DESCRIPTION OF THE TASK:
Print the data that follows exactly as it stands, from its first line through the line containing "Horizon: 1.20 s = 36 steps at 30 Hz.", and stop there.

((

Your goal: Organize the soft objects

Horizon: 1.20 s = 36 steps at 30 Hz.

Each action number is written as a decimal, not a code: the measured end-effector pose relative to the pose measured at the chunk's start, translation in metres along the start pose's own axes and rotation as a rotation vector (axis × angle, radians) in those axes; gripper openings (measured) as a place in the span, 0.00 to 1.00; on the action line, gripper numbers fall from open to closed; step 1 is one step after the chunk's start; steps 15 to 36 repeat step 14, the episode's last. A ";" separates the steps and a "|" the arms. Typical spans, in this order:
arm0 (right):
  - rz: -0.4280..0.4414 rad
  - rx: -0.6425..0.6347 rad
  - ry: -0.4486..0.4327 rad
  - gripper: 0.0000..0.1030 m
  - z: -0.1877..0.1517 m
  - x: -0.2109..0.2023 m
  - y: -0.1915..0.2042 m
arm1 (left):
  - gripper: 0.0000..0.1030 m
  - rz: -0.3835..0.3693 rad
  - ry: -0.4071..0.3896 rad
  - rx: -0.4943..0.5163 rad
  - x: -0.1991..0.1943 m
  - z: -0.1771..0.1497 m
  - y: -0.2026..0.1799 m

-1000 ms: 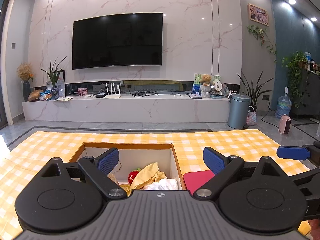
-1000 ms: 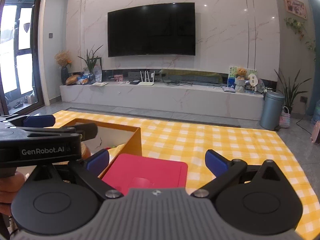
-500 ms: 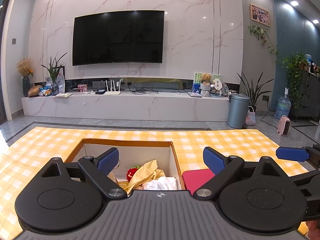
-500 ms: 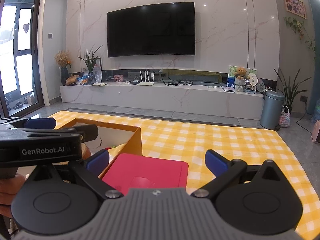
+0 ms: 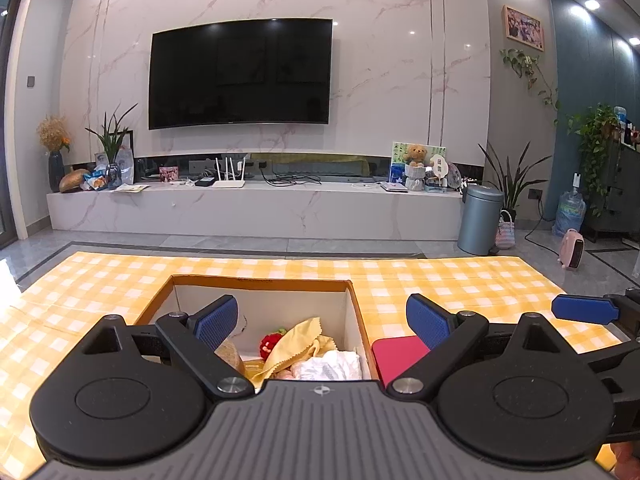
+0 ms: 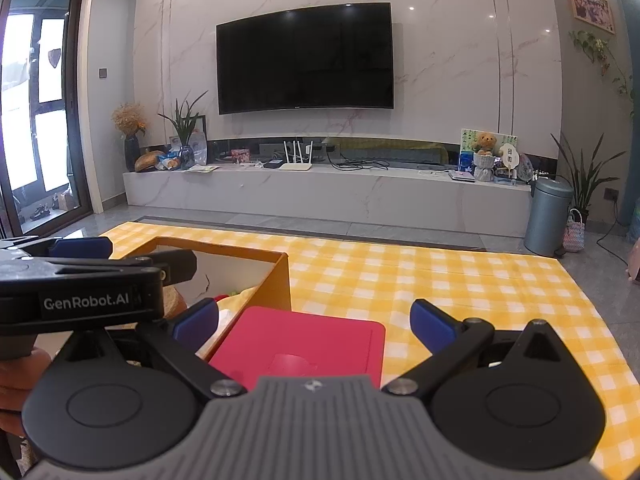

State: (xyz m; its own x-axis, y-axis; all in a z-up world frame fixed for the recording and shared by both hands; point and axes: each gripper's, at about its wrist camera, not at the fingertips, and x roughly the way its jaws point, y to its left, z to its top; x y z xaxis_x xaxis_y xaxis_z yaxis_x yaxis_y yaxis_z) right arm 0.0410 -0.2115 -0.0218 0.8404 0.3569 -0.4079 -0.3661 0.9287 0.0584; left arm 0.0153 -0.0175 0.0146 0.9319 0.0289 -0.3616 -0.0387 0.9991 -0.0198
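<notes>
The left gripper [image 5: 322,322] has two matte black arms ending in blue pads with a fine dotted texture, and its jaws stand wide apart with nothing between them. It hangs above the open orange cardboard box [image 5: 260,280], whose inner walls are plain white. Inside the box lie the soft things: a thin yellow cloth with a zigzag edge [image 5: 298,344], a crumpled white fabric piece [image 5: 332,366] just beside it, and a small red knitted toy [image 5: 272,342] behind the yellow cloth, partly covered by it. A tan woven-looking object [image 5: 230,356] shows behind the left pad, but I cannot tell what it is. The right gripper [image 6: 316,322] is of the same build, with a ribbed grey body, and its jaws are also spread and hold nothing. Below it rests the flat red rectangular lid with rounded corners [image 6: 304,346], smooth like plastic, with a shallow raised patch in its middle; it lies on the cloth just beside the right wall of the box. Both box and lid sit on the yellow and white checked tablecloth [image 6: 460,292], which shows soft fold lines. Further away stands a long white marble-patterned TV bench [image 6: 328,196] under a wide curved black television [image 6: 306,58] on a glossy marble wall, with a round grey metal bin [image 6: 548,216] at the right end.
</notes>
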 end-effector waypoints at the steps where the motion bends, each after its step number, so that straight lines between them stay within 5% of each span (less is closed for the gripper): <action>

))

THE COMPLETED TASK:
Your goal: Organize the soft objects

Horizon: 1.20 s = 36 steps at 30 Hz.

This completes the exercise.